First, we’ll define a constant that represents the lock we’ll be trying to obtain. It’s important that any application you want to share this lock must use this same integer.

const WorkerLockID = 8675309 // ~(-1) Lock ID

func main() {
	client, err := sql.Open("postgres", dbString) // ~(-1) Postgres Connection
	if err != nil {
		panic(err)
	}

    for {
        ok := tryObtainLock(client, WorkerLockID)
        if !ok {
            // If we can't obtain a lock, we sleep and try again
            // later. This can be adjusted based on how often your
            // task needs to be completed.
            time.Sleep(5 * time.Second)
            continue
        }

        // Do Some Work Work
        someBackgroundTaskFunction()

        releaseLock(client, WorkerLockID)
    }
}

func releaseLock(client *sql.DB, lockID int) error {
	_, err := client.Exec(fmt.Sprintf("SELECT pg_advisory_unlock(%d)", lockID))
	return err
}

func tryObtainLock(client *sql.DB, lockID int) (bool) {
	var lockObtained bool
	err := client.
        QueryRow(
            fmt.Sprintf(`SELECT pg_try_advisory_lock(%d)`, lockID)
        ).
		Scan(&lockObtained)
	if err != nil {
		return false
	}

	return lockObtained
}

If you’d like to see an example of multiple goroutines working against the same PostgreSQL database to coordinate work, this example repository will show you how I’ve used this mechanism to coordinate the change of a global variable without race conditions.

Use Cases and Best Practices

One of the best use cases for Advisory Locks in applications is to coordinate the executaion of short lived background tasks like.
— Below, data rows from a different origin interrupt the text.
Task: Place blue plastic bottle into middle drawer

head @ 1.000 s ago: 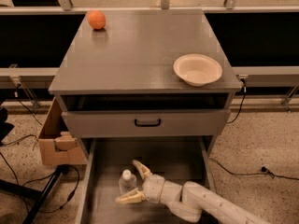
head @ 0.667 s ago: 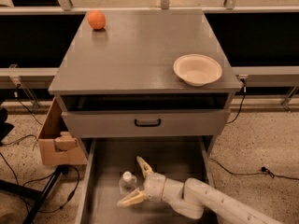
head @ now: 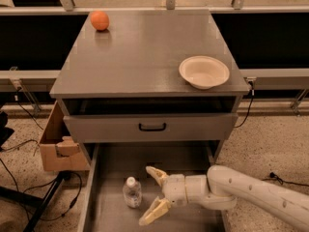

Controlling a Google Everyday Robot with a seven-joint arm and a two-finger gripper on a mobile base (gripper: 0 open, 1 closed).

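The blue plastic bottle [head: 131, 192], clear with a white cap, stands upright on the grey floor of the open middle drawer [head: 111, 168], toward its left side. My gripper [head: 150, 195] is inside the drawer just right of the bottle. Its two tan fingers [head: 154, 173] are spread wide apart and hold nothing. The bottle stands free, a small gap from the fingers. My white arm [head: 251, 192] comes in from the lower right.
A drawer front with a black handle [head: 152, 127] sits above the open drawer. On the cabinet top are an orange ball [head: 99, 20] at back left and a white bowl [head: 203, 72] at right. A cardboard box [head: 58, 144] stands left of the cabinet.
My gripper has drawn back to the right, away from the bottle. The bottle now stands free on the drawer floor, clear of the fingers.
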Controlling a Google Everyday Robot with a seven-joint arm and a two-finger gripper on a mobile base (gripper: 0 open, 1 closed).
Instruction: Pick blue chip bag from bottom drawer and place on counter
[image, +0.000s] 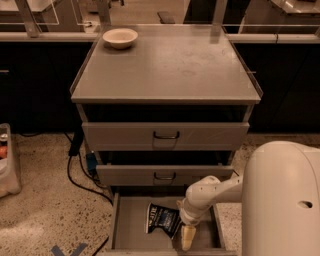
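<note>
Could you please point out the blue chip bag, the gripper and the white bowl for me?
blue chip bag (161, 219): camera view, middle of its dark face.
gripper (187, 241): camera view, its tip, down in the bottom drawer (131, 225) beside the bag.
bowl (120, 37): camera view, its hollow.

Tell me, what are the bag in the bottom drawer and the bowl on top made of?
The blue chip bag looks like crinkled foil or plastic film: creased, dark. The bowl seems ceramic, smooth and pale, possibly plastic. The gripper hangs in the bottom drawer beside the bag.
</note>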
  • Removing expired API Tokens from the database
  • Executing scheduled tasks stored in the database like sending Webhooks, Emails, or Text messages.
  • Coordinate cache invalidation
  • Coordinate search indexing

Whatever you choose to use advisory locks for, it’s important to keep the following in mind

  1. Keep Lock Durations Short: Advisory locks should be held for the minimum time necessary to complete the associated task. Long-held locks can lead to performance bottlenecks and hinder concurrency. Release locks as soon as their purpose is fulfilled to allow other sessions to acquire them.
  2. Avoid Nested Locking: While it’s possible to acquire multiple advisory locks within the same session, it’s crucial to avoid nested locking scenarios that might lead to deadlocks. Plan your locking strategy carefully to prevent circular dependencies.
  3. Monitor and Tune: Keep an eye on your application’s performance and behavior when using advisory locks. Use PostgreSQL’s monitoring tools to identify contention issues or potential bottlenecks and adjust your locking strategy if needed.

Conclusion

Advisory locks provide a nuanced method for managing concurrency in PostgreSQL. As you fine-tune your application’s structure and concurrency management strategies, considering the incorporation of advisory locks can yield valuable insights. By thoughtfully evaluating your application’s demands and leveraging the practical examples and best practices discussed in this article, you can tap into the potential of advisory locks to refine synchronization, optimize performance, and fortify your applications.